# [RECORDS]
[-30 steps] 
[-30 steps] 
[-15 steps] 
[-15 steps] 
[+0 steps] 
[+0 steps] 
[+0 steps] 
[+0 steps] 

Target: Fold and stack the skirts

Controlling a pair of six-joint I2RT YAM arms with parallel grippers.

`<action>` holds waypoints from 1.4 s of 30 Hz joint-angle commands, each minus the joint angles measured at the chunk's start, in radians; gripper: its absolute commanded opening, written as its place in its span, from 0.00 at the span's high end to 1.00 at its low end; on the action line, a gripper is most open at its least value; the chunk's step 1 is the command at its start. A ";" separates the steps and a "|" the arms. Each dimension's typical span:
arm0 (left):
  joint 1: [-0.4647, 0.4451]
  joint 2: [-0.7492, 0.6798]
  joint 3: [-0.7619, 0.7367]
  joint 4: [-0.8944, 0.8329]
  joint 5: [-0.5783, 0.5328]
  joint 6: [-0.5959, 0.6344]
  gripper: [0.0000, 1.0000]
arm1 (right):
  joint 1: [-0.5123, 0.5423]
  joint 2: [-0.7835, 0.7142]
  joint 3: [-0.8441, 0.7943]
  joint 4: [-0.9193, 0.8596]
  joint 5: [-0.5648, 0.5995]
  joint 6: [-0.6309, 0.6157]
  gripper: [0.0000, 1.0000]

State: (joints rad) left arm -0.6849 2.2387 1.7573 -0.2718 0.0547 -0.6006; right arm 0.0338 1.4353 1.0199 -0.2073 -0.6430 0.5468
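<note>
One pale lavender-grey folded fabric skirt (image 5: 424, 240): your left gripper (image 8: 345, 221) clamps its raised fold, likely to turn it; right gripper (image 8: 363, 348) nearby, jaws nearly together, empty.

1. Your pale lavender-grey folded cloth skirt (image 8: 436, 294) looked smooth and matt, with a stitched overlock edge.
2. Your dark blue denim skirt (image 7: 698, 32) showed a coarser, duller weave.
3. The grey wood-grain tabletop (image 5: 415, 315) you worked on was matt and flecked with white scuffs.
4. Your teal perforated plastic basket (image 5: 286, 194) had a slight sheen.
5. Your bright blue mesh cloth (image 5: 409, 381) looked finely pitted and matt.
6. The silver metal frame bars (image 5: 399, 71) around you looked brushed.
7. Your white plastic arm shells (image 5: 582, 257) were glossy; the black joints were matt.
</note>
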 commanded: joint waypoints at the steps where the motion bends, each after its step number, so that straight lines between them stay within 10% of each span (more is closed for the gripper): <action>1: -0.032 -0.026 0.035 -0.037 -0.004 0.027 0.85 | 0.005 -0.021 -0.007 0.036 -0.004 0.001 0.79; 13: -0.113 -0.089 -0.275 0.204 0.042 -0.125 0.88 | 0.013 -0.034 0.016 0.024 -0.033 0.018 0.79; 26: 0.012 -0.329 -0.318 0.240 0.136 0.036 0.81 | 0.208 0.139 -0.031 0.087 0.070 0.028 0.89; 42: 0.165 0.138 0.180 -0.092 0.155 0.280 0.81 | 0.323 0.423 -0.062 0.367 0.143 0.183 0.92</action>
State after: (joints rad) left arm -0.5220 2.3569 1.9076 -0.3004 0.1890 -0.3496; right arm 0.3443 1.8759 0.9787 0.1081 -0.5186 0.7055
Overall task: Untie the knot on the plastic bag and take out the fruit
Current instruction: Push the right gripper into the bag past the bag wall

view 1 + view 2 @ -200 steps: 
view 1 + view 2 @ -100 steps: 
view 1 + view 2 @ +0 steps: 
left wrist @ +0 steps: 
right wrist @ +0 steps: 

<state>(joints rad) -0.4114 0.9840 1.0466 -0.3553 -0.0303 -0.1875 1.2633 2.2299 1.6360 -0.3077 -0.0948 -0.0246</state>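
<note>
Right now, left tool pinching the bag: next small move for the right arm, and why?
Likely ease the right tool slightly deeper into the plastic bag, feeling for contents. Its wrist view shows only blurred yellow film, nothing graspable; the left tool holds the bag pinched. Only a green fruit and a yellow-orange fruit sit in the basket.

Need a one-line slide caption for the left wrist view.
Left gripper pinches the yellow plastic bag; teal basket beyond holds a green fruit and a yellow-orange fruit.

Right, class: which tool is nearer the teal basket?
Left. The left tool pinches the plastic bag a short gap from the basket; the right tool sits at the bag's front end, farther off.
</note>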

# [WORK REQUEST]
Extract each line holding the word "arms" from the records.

# [OUTPUT]
Controlling a pair of six-joint I2RT YAM arms with parallel grippers.
`<action>` holds waypoints from 1.4 s of 30 Hz joint-angle commands, each minus the joint angles measured at the chunk's start, in radians; gripper: its absolute commanded opening, written as its place in its span, from 0.00 at the span's high end to 1.00 at its low end; on the action line, a gripper is most open at its least value; the chunk's step 1 is the command at its start. A ";" separates the steps and a "|" the arms. Each dimension's typical span:

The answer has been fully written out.